Brigham and Women’s Hospital has sent letters to about 500 patients who got the heart drug, according to spokes­woman Lori Schroth. Another 200 ­notices were mailed to ­patients who received other drugs, including ones injected near the spinal cord by pain pumps.

Schroth said the hospital has purchased drugs from New England Compounding for about seven years and performed several audits of the ­facility, including site visits during that time.

Others are taking similar steps to notify patients.

Massachusetts Eye and Ear Infirmary was not on the FDA list, but spokeswoman Mary Leach said the hospital was a New England Compounding customer. It mailed letters Friday to about 1,800 ­patients who received an injected anesthesia during surgery, called an “eye block,” provided by the Framingham pharmacy in prefilled syringes.

In a notice posted on its website last week, the hospital said there was no indication that the drug was contaminated and asked patients to contact a doctor and to be alert for symptoms including changes in their vision and pain.

The FDA list was based on information provided to the government by the pharmacy, and the agency included a disclaimer saying it could not vouch for its accuracy.

In an e-mail Monday evening, the Massachusetts Hospital Association said several of its member hospitals had ­reported inaccuracies.

“In some instances, hospitals on the list report that they have received no products from NECC,” the statement said. The group said it had contacted the FDA about the discrepancies.

Beth Israel Deaconess Medical Center in Needham was listed as having received various formulations of the cardioplegia solution.

But spokesman Jerry Berger said that, while the hospital system received several other drugs from New England Compounding, it did not purchase the heart drug there.

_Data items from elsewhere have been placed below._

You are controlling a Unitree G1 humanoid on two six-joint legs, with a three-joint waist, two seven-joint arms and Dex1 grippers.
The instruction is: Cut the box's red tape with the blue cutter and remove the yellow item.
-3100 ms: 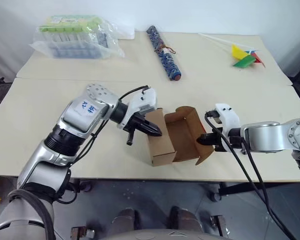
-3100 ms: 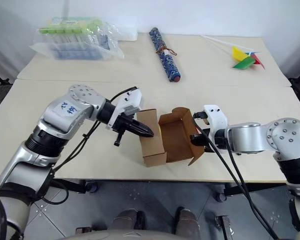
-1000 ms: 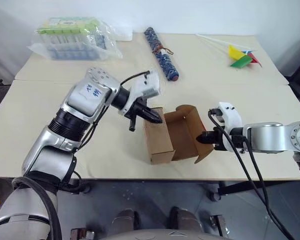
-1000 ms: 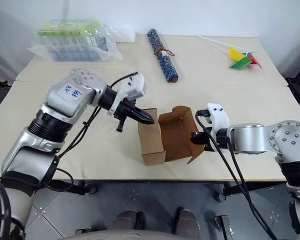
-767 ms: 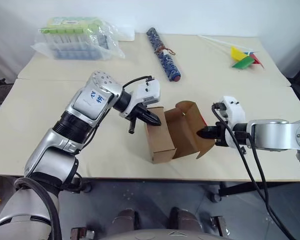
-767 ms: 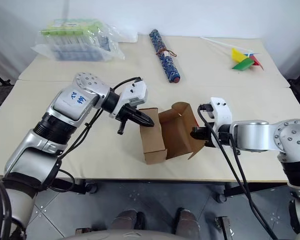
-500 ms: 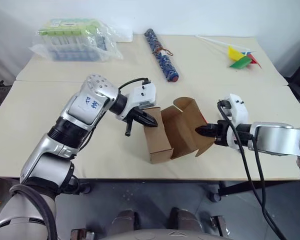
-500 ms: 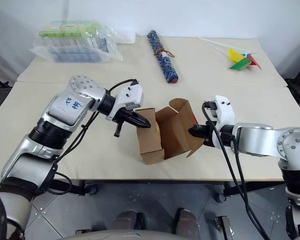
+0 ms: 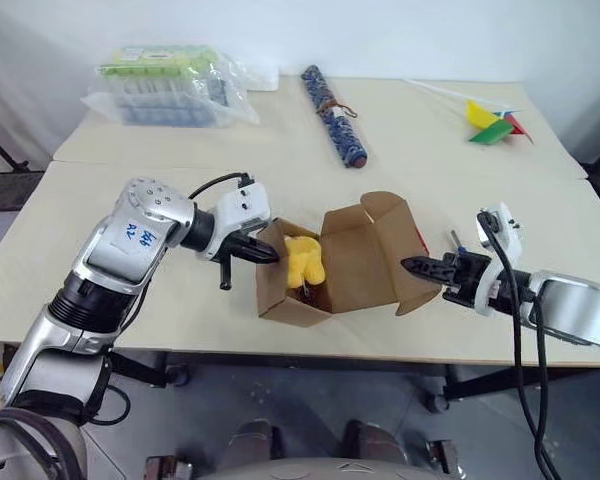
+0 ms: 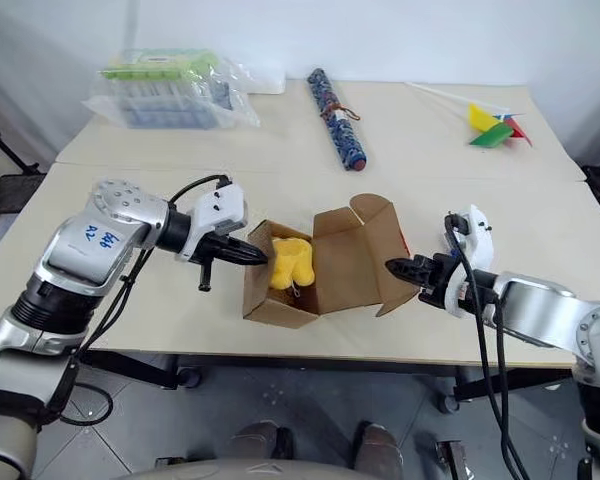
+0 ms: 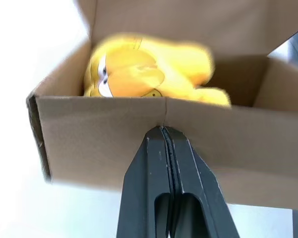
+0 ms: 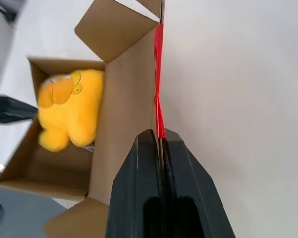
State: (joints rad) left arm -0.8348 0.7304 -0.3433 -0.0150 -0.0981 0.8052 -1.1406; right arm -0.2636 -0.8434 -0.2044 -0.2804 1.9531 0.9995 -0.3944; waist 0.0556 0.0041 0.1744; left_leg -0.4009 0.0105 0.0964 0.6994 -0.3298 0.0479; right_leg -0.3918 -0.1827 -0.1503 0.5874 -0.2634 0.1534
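Your right gripper is pinched on the lid flap of the box by the red tape; keep holding it wide. The left gripper, fingers together, presses the box's 9 o'clock wall. The yellow item, hidden a second ago, now shows inside; lift it out

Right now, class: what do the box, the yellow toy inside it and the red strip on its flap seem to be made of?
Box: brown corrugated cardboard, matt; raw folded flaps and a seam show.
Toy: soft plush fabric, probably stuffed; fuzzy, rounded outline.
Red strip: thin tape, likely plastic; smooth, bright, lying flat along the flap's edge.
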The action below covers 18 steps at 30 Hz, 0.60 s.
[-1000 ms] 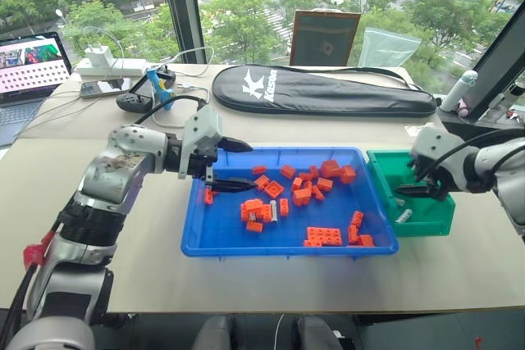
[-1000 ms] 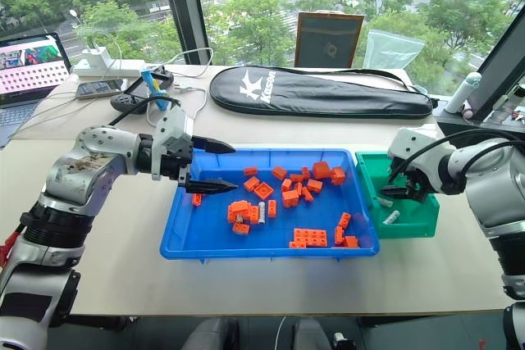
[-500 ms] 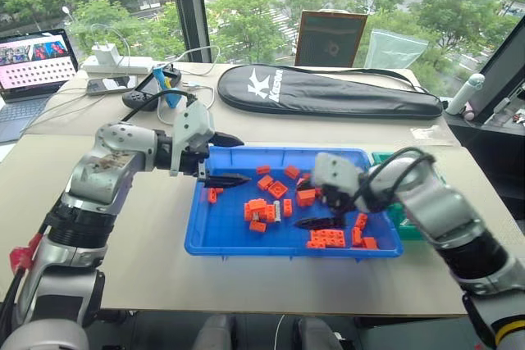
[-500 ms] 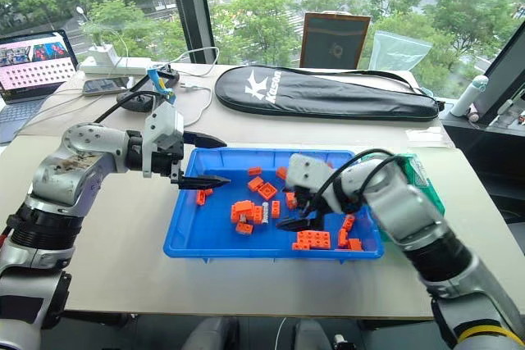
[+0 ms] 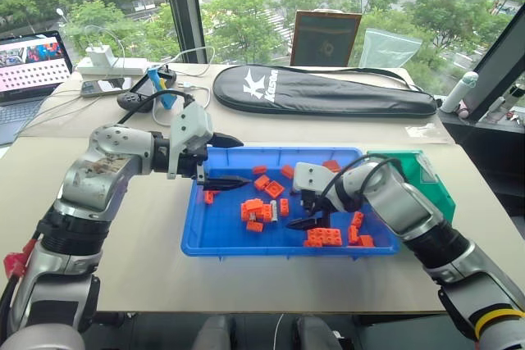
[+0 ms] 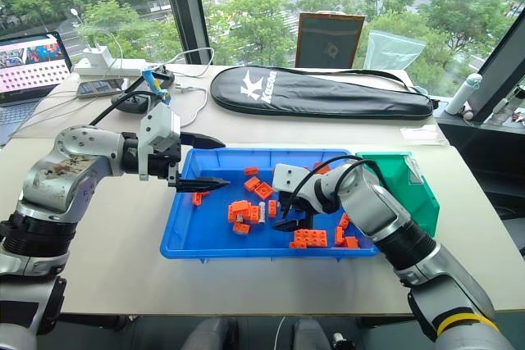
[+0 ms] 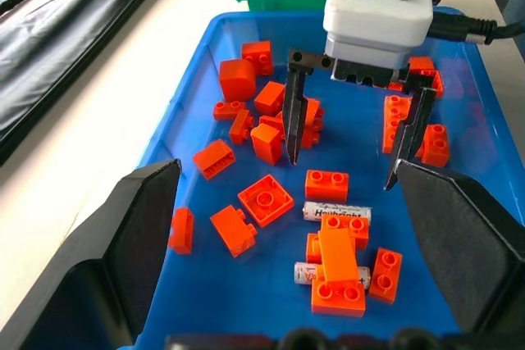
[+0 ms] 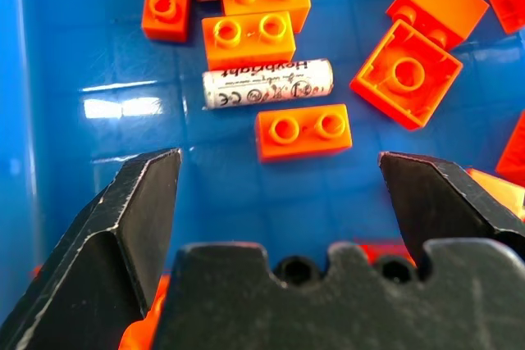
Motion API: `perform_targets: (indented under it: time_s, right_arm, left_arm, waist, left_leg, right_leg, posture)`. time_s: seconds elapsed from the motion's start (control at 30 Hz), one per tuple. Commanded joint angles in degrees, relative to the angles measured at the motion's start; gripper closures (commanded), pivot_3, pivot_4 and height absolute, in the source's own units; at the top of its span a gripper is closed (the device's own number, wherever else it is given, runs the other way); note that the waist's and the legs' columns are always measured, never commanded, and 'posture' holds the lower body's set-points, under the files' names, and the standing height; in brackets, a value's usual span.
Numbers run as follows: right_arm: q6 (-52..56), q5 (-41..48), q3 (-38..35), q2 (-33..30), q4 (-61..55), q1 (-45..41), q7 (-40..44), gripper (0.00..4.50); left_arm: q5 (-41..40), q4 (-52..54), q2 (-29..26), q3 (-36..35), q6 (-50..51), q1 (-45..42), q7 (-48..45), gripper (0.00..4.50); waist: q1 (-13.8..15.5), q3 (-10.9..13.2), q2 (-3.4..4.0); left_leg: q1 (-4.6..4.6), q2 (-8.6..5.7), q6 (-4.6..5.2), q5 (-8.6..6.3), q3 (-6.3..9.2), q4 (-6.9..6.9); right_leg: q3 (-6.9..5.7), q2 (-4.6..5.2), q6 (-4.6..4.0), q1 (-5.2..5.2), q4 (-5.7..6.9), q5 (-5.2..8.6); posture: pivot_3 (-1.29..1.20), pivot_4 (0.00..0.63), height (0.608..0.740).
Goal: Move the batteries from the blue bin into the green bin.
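The right arm has swung from over the green bin (image 5: 426, 176), at the right end of the table (image 5: 123, 268), across to the middle of the blue bin (image 5: 246, 243), so another pick looks to be starting. The right gripper (image 7: 353, 149) now hangs low over the scattered orange bricks (image 7: 264, 199) with its jaws spread wide and nothing between them. The left gripper (image 5: 223, 161) has barely moved: it hovers over the far left corner of the blue bin, open and empty. Two batteries (image 7: 336, 213) lie left of centre in the blue bin, among the bricks and just ahead of the right gripper; one is bare, lying beside a brick (image 8: 299, 132), the other is half buried under a brick. The right arm now covers most of the green bin, so the inside cannot be checked for batteries. Whether more batteries hide under the bricks on the right of the blue bin is hard to make out.
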State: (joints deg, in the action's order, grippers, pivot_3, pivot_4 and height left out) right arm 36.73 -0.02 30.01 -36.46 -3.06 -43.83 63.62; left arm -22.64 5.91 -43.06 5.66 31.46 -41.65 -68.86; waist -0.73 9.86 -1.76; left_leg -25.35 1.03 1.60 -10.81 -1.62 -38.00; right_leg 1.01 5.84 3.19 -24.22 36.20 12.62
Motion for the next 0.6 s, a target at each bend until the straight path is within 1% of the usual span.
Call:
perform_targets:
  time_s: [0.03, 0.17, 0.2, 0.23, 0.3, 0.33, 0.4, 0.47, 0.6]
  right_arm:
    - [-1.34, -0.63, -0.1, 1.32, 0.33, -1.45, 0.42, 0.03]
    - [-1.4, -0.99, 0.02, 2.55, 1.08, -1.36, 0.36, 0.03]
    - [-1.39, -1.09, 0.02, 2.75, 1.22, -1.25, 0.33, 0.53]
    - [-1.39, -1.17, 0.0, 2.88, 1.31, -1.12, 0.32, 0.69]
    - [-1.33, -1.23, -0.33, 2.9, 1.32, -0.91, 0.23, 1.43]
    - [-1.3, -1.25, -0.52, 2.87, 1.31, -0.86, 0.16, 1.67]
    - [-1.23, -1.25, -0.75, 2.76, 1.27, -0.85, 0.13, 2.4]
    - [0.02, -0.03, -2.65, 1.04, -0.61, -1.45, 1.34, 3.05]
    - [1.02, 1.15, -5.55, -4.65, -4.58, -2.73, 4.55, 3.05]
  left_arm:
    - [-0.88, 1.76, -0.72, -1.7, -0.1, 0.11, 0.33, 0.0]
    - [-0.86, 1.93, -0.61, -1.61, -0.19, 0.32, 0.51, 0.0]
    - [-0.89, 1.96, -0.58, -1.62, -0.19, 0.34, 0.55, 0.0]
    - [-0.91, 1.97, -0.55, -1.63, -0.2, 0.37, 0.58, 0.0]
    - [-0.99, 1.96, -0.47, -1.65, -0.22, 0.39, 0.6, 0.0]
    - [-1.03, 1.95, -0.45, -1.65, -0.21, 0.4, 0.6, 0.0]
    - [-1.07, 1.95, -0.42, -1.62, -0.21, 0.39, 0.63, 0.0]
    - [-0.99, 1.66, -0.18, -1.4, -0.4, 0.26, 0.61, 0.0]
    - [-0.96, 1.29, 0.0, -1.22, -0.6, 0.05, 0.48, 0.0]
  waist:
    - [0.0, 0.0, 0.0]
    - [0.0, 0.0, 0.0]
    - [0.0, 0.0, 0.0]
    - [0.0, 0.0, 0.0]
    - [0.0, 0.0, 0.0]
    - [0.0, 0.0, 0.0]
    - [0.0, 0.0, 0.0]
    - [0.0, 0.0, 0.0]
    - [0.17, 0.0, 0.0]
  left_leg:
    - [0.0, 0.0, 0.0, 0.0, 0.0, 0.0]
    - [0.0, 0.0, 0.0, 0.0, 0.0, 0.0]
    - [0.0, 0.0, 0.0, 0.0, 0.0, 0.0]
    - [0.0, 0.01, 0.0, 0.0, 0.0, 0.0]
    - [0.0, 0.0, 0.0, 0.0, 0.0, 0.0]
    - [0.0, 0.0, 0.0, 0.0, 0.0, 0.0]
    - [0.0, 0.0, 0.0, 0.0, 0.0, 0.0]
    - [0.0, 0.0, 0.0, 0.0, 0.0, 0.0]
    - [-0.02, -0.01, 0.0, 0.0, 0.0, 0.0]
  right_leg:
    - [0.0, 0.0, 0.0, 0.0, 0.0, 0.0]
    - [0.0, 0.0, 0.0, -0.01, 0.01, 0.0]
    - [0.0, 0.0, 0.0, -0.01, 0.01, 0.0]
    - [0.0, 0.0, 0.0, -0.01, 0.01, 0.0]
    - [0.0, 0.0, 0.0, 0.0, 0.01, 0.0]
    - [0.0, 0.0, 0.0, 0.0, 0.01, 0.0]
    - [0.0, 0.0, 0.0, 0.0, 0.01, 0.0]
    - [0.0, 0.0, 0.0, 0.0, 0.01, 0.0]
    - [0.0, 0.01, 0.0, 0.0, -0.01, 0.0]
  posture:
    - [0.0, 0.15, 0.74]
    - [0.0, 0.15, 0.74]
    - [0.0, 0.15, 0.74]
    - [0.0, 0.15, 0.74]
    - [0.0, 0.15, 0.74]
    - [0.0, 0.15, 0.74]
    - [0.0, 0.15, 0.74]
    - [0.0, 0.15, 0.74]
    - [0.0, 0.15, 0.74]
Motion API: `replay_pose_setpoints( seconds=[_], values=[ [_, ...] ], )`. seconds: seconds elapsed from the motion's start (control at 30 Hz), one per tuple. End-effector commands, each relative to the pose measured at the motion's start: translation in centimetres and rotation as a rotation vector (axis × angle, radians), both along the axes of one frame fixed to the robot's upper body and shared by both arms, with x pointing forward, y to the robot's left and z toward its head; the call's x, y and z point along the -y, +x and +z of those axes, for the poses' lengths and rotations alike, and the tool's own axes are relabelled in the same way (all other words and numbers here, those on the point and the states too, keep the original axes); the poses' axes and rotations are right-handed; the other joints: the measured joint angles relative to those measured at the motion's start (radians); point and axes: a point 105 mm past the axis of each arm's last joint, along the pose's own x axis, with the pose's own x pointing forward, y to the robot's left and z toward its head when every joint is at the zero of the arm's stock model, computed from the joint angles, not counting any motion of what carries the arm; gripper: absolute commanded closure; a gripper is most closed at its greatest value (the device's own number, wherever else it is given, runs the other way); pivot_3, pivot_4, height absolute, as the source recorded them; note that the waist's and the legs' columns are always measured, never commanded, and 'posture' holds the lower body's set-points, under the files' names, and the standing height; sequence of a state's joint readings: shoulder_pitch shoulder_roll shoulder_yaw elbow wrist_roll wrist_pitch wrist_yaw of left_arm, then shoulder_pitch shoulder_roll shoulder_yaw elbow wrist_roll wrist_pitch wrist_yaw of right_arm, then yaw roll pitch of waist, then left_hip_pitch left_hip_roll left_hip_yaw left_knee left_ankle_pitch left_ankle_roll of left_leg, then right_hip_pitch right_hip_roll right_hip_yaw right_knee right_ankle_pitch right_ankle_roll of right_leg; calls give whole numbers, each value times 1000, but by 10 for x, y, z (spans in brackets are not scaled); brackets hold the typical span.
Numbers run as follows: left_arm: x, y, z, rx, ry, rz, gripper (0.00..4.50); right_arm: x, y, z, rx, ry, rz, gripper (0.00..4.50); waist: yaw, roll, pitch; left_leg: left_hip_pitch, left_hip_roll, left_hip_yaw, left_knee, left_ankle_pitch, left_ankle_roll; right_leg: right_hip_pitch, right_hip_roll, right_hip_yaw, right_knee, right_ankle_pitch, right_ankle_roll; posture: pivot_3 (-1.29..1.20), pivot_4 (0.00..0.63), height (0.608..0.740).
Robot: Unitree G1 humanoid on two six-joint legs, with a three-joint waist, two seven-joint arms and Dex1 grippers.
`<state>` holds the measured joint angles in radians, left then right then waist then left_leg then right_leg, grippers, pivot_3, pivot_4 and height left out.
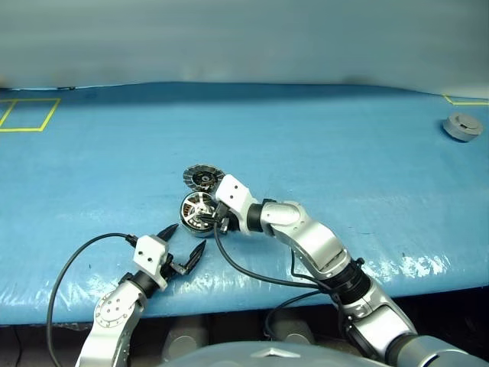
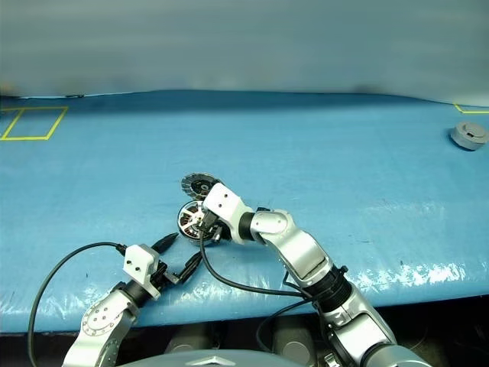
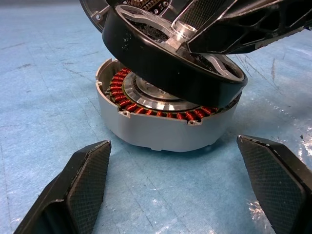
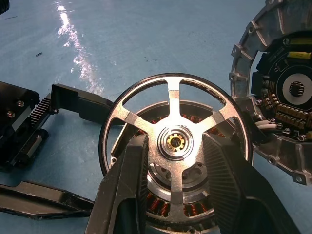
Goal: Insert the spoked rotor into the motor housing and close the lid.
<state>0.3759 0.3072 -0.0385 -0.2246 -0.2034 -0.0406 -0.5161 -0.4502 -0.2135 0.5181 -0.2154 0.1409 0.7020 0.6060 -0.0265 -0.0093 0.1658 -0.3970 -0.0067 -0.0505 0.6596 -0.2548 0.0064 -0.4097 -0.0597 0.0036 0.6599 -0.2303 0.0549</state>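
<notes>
Rotor held tilted over the housing, lid waiting just behind.

Your blue counter (image 1: 344, 138) fills most of the frame; a grey puck (image 1: 462, 126) sits alone at its far upper right. Near the centre, your right gripper (image 4: 173, 170) has its jaws closed on the spoked rotor (image 4: 175, 141), pinching the spokes by the hub. The rotor hangs slanted just above the motor housing (image 3: 161, 131), whose copper windings show beneath it. The lid (image 1: 202, 177) lies just behind the housing, dark hub up. At lower left, your left gripper (image 1: 183, 246) rests near the housing with jaws spread wide, gripping nothing.
</notes>
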Motion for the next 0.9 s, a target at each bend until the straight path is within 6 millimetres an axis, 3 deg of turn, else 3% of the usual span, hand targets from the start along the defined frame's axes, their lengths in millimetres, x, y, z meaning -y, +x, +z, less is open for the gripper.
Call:
replay_pose_setpoints(
  seconds=[0.03,0.47,0.73,0.87,0.9],
  values=[
    [-1,1,14,84,29,5,0,-3,0,5,31,-4,14,3169,0,0,0,0,0,0,0,0,0,0,0,0,0,0,0,0,150,740],
    [-3,2,17,124,51,27,0,-4,-1,0,24,-41,22,3169,0,0,0,0,0,0,0,0,0,0,0,0,0,0,0,0,150,740],
    [-2,2,17,119,42,22,0,-6,-1,14,6,20,17,3169,0,0,0,0,0,0,0,0,0,0,0,0,0,0,0,0,150,740],
    [-1,2,16,112,35,15,0,-6,-3,8,0,-12,45,3169,0,0,0,0,0,0,0,0,0,0,0,0,0,0,0,0,150,740],
    [-1,2,16,112,34,15,0,-5,-3,6,-1,-17,45,2819,0,0,0,0,0,0,0,0,0,0,0,0,0,0,0,0,150,740]
  ],
)
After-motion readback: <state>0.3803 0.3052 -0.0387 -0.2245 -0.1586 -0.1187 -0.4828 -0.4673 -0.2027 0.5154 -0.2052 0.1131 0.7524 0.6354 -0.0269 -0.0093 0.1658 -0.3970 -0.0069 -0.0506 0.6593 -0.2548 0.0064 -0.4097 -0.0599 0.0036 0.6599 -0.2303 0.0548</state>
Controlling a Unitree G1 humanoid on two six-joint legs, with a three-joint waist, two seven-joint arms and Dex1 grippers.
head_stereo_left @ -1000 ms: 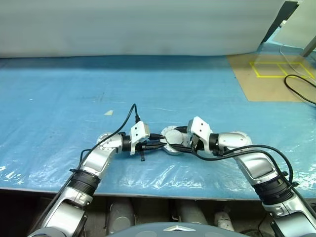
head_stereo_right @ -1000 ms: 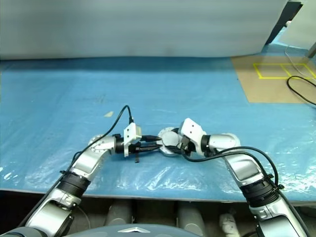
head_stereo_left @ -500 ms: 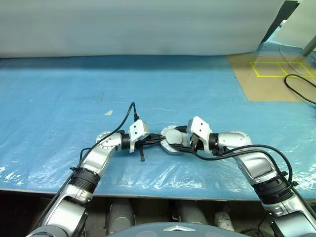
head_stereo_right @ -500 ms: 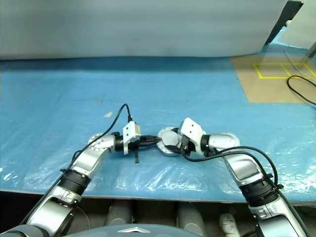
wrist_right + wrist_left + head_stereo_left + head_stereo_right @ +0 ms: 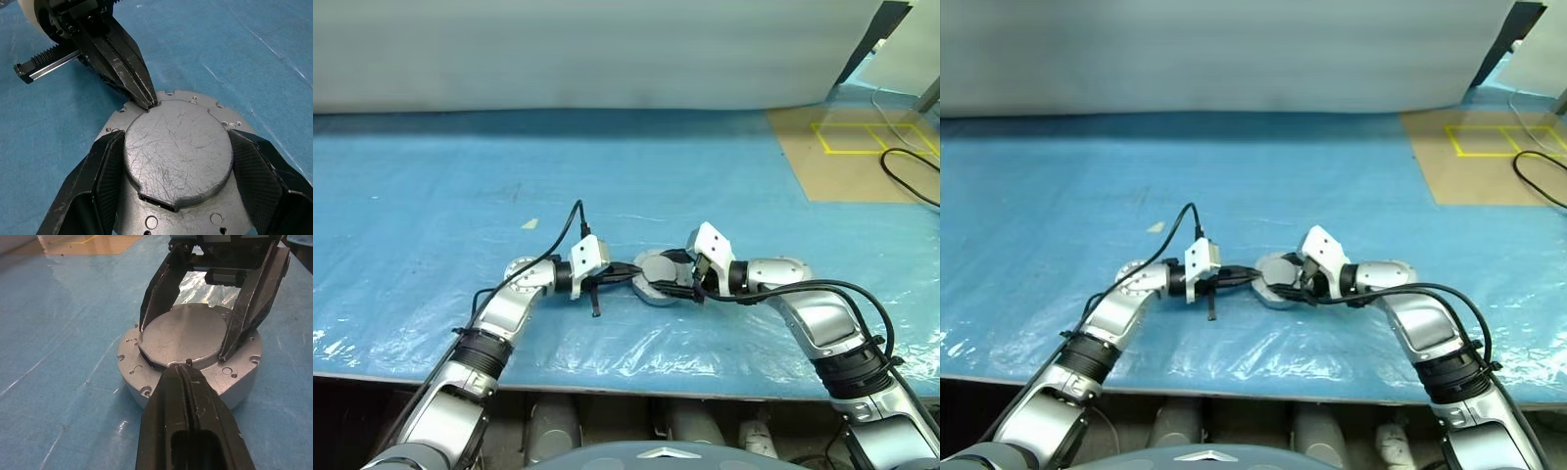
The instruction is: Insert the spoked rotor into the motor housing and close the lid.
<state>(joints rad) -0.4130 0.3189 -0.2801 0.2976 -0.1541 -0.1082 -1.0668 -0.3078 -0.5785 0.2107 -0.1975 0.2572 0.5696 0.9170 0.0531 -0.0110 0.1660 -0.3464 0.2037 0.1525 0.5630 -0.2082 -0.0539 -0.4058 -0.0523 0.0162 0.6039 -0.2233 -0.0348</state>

Several facilities were listed as having received the injectable steroid from New England Compounding, but no Massachusetts facility is on the separate federal list of providers that received the specific lots of the drug suspected to have been contaminated.

Department of Public Health spokesman David Kibbe said in an e-mail that all providers that received injectable products from the pharmacy have been contacted by state ­officials.

“There are no identified complications from NECC products in Massachusetts,” he said. “None of the contaminated lots were distributed in the Commonwealth, and there are no known cases of fungal meningitis.”

The FDA recommends that people who received injections from the center should be ­familiar with the symptoms of meningitis, including fever, headache, stiff neck, nausea, and sensitivity to light.